In [1]:
import sys

import boto3
import sagemaker
from sagemaker.workflow.pipeline_context import PipelineSession

sagemaker_session = sagemaker.session.Session()
region = sagemaker_session.boto_region_name
role = sagemaker.get_execution_role()
pipeline_session = PipelineSession()
default_bucket = sagemaker_session.default_bucket()
model_package_group_name = f"AbaloneModelPackageGroupName"

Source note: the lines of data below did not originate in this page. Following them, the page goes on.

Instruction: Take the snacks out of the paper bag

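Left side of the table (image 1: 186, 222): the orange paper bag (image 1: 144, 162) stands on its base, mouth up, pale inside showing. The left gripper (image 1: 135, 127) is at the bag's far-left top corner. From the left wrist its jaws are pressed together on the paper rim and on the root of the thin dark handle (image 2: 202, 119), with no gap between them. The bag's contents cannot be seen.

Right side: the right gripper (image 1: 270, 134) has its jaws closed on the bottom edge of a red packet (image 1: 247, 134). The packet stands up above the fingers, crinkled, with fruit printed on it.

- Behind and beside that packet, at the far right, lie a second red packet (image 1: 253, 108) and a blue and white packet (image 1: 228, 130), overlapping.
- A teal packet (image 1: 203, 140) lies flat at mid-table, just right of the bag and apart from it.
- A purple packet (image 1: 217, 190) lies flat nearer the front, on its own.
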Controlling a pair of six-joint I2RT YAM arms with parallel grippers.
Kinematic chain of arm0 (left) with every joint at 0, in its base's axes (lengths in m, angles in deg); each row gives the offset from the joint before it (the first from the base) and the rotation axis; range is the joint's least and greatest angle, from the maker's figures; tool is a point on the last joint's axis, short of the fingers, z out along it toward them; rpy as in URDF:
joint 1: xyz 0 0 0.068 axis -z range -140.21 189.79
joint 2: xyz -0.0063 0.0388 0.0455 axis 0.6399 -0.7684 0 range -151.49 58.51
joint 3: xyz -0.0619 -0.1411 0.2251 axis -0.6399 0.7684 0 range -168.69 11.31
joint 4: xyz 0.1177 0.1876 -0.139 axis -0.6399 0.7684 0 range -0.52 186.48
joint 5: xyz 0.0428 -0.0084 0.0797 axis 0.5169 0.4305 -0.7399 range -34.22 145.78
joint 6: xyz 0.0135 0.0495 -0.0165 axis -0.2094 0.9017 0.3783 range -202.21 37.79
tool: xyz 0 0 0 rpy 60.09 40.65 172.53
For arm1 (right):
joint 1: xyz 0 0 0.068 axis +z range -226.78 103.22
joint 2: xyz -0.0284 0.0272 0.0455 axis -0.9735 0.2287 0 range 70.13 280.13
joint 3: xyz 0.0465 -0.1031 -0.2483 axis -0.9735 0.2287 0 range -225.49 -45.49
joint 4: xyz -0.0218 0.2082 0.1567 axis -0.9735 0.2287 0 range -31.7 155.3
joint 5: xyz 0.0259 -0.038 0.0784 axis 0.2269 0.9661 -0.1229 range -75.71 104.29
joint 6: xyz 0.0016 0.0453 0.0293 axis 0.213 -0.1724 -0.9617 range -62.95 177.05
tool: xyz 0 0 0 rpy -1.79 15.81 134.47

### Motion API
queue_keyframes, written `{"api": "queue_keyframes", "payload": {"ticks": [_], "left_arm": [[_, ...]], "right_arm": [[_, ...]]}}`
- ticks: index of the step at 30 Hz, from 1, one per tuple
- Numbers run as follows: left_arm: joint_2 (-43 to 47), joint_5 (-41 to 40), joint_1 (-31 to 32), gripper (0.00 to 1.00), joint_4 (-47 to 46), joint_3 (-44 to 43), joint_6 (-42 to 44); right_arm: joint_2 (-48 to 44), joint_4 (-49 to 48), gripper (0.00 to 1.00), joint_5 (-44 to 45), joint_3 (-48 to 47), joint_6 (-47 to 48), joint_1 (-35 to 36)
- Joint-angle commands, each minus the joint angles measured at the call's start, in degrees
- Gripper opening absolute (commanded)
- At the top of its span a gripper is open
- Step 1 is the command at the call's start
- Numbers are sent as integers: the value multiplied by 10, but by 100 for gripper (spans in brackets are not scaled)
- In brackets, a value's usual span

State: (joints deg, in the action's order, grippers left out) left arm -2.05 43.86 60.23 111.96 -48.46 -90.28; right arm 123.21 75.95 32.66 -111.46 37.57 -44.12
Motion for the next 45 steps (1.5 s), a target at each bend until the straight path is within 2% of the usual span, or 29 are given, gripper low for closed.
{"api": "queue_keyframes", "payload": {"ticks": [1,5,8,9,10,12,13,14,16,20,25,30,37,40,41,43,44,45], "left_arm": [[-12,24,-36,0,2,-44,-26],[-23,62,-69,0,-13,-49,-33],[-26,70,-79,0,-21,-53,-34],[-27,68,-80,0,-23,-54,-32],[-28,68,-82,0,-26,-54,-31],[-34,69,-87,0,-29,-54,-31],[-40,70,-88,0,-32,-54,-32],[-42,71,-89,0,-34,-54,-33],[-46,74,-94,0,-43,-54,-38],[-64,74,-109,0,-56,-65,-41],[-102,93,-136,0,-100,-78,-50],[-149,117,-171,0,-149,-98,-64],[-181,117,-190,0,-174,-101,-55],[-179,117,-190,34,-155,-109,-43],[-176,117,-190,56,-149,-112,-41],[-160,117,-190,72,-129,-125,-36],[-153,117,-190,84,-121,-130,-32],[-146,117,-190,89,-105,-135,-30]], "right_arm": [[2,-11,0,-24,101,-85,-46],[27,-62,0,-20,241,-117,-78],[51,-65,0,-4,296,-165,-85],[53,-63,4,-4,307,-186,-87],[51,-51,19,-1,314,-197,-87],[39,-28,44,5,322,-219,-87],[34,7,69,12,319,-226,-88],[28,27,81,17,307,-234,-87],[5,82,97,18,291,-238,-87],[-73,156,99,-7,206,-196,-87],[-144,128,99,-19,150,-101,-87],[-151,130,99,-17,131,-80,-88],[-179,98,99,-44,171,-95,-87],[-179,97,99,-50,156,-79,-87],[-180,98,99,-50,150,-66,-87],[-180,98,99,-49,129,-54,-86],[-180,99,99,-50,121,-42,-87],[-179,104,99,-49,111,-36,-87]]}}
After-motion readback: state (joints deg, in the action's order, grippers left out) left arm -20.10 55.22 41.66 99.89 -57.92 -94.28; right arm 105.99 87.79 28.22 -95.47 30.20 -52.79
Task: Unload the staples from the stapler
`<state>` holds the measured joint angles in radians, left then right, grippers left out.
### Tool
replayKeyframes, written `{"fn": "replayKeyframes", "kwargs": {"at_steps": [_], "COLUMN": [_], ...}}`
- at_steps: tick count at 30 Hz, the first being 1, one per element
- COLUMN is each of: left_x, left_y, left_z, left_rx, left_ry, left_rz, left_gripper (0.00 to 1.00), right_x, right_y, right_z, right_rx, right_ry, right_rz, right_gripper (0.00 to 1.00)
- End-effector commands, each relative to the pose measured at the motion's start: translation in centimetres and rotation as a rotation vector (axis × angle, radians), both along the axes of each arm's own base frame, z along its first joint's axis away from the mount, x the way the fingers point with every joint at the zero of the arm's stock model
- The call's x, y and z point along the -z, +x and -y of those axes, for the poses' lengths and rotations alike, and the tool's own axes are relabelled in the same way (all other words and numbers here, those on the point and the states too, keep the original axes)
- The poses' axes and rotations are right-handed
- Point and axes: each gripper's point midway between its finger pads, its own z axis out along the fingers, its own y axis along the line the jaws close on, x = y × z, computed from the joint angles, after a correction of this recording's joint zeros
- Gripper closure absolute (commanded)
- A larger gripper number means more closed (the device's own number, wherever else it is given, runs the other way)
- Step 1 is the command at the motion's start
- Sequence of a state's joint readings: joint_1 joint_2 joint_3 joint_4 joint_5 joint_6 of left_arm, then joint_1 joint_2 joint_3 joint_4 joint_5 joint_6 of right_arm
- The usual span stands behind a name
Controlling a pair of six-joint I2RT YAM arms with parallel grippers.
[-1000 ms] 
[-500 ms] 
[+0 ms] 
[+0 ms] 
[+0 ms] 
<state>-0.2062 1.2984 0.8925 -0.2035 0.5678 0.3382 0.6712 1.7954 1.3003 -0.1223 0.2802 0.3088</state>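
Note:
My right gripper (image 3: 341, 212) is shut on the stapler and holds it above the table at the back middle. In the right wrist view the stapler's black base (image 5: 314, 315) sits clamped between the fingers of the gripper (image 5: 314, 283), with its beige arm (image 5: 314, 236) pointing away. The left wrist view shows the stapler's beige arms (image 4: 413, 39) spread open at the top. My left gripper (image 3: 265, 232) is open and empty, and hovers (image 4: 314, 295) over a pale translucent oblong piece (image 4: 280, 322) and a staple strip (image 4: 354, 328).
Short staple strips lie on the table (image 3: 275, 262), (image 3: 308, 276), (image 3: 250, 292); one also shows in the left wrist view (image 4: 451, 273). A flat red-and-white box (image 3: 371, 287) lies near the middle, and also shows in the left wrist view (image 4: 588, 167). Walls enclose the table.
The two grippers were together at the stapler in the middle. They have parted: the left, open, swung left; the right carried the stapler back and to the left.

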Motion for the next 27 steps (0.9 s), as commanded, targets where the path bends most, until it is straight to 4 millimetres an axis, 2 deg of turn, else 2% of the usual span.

sagemaker.config INFO - Not applying SDK defaults from location: /etc/xdg/sagemaker/config.yaml
sagemaker.config INFO - Not applying SDK defaults from location: /home/sagemaker-user/.config/sagemaker/config.yaml


In [11]:
local_path = "train_user_product_pairs.csv"

s3 = boto3.resource("s3")

base_uri = f"s3://{default_bucket}"
input_data_uri = sagemaker.s3.S3Uploader.upload(
    local_path=local_path,
    desired_s3_uri=base_uri,
)
print(input_data_uri)

s3://sagemaker-us-east-1-669784505207//train_user_product_pairs.csv


In [3]:
local_path = "batch_commerce.csv"

s3 = boto3.resource("s3")

base_uri = f"s3://{default_bucket}"
batch_data_uri = sagemaker.s3.S3Uploader.upload(
    local_path=local_path,
    desired_s3_uri=base_uri,
)
print(batch_data_uri)

s3://sagemaker-us-east-1-669784505207//batch_commerce.csv


## Define Parameters to Parametrize Pipeline Execution

In [4]:
from sagemaker.workflow.parameters import (
    ParameterInteger,
    ParameterString,
    ParameterFloat,
)

processing_instance_count = ParameterInteger(name="ProcessingInstanceCount", default_value=1)
instance_type = ParameterString(name="TrainingInstanceType", default_value="ml.m5.xlarge")
model_approval_status = ParameterString(
    name="ModelApprovalStatus", default_value="PendingManualApproval"
)
input_data = ParameterString(
    name="InputData",
    default_value=input_data_uri,
)
batch_data = ParameterString(
    name="BatchData",
    default_value=batch_data_uri,
)
mse_threshold = ParameterFloat(name="MseThreshold", default_value=6.0)

In [7]:
!mkdir -p code

## Define a Processing Step for Feature Engineering

In [5]:
# Get your session and default bucket
sess = sagemaker.Session()
bucket = sess.default_bucket()
prefix = "commerce-recommender"
role = sagemaker.get_execution_role()

# S3 paths to your ORIGINAL, unprocessed data
s3_input_train = f"s3://{bucket}/{prefix}/input/raw/train_user_product_pairs.csv"
s3_input_validation = f"s3://{bucket}/{prefix}/input/raw/validation_user_product_pairs.csv"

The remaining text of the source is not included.